I keep hoping and expecting that it's really more an evolution than a loss, and I love that each generation will continue to redefine gender rolls.

Nap Warden said...

"Boys who are, at 3 and 4, allowed to cry and are not shushed for expressing their feelings" and "Women who have choices"
That's good stuff in my book;)

Margaret said...

What have we lost? How much of what "we lost" was ever real? How real was Gene Autry? How many mothers were ever June Clever. There's a great book called "The Way We Never Were," that talks a lot about the domestic fantasies we've invented. It puts a lot of things in perspective.

K said...

I think these are hard times. The blueprints have changed a lot in the last 50 years and we're all still figuring out how to work together.

I am pretty much a SAHM (I work a little part time from mom) and it is not something I ever, ever thought I'd do. BUT I love it.

That said, I'm thankful for having a choice. And I know that someday I will be working (for pay) more and that this is just a brief phase in my life.

I think men are still figuring out their roles too. I'm glad so many men are more hands on when it comes to parenting now.

(Sorry for the really long comment.)

Tit for Tat said...

Interesting post. I wonder though, who do you want to read this? Was it written just for women? If not, do you think the style of writing is conducive to having a male relate to it and give his input?

Midwest Mom said...

Thank you for bringing the thought around to the image of Prairie women in the end. My thoughts about the real men and women of the frontier are all about inner strength. That's what the cowboy playclothes signified - boys wanting to be that epitome of grit, flamboyantly packaged though it was.

I think what we are experiencing now is not a loss of that strength, but its redefinition. Today, men and women can fully feel the gamut of emotions and endure, remain on the path, make strong decisions, and do what is right. Movie cowboys masked their feelings up to the very end, but real, strong men are capable now of a full and real expression of their experience and feelings, if they choose it. They can also, just as women can, choose to keep their feelings private and their demeanor reserved.

The point is that now there is a choice. To my mind, that benefits us all.

- Julia at Midwest Moms

Jennifer H said...

I don't think we're even close to done trying to figure it out. When you think about it, in the space of all the years that came before, how do we change so much of it in 50 years? I'm not sure all of it should change.
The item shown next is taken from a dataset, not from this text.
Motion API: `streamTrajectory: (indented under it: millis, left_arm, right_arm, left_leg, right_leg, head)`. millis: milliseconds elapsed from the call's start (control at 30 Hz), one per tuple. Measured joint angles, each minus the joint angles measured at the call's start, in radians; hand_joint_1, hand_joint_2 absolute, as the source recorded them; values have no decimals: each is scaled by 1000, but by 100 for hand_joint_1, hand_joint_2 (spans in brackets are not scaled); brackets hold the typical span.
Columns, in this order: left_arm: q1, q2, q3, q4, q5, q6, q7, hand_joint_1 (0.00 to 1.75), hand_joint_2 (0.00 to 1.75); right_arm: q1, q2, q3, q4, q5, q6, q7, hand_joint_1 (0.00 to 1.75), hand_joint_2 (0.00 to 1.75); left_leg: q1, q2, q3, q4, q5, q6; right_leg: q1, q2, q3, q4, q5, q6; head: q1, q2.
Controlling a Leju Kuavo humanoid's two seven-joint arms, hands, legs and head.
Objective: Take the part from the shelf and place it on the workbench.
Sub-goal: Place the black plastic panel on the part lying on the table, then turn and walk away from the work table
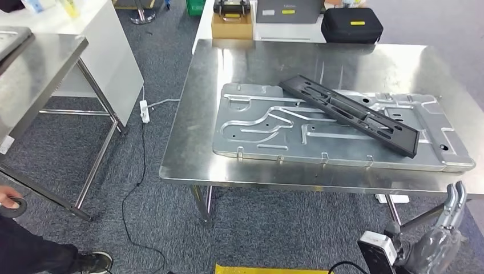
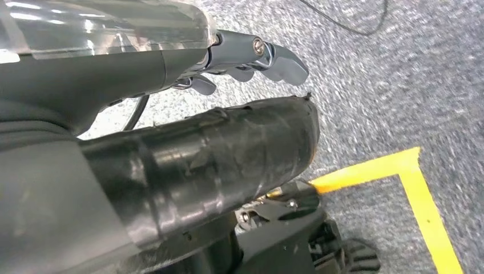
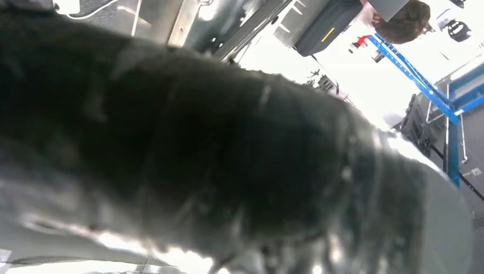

Yes, there should be equality - jobs, pay, choices, shared childcare/household responsibilities - but there are also differences between men and women, and how we're made up biologically (that testosterone is there for a reason). When it all settles, I hope we manage to create and/or hang on to something valuable, on both sides of the gender fence.

(I adore you for the cowboy references, ya know. :-) )

phd in yogurtry said...

Even in the day of spurs and pistol inlays, only a small percentage of the male population actually dressed that way. Men today retain their masculine dress -- sturdy shoes, if they choose, practical pants and jackets. As for hats, men and women both have largely shed hats, except in cold weather.

I suppose I see it this way: For every "lost" masculine or feminine characteristic, there is a freedom gained, or a choice available. So many masc/fem traits that are getting lost are those in the extreme: the tough cowboy who didn't show emotion, the weak female who needed a strong man to rescue her. Sadly, Hollywood has the toughest time letting go, perhaps because of men like the one in your museum.

Great post, JCK. I could go on and on but I've got kids to feed!